Source material:

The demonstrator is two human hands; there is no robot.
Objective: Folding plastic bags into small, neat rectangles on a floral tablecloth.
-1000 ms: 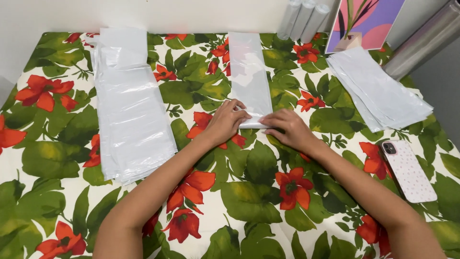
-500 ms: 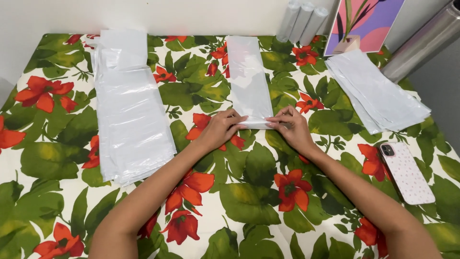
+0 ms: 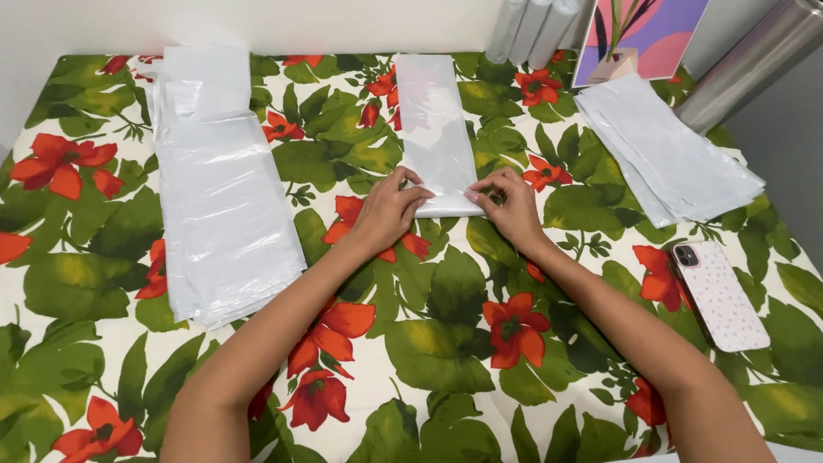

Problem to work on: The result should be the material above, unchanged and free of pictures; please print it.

Expected answer:
The demonstrator is two human hands; there is no robot.
Objective: Folding plastic bags into small, neat rectangles on a floral tablecloth.
-1000 ms: 
-500 ms: 
+0 ms: 

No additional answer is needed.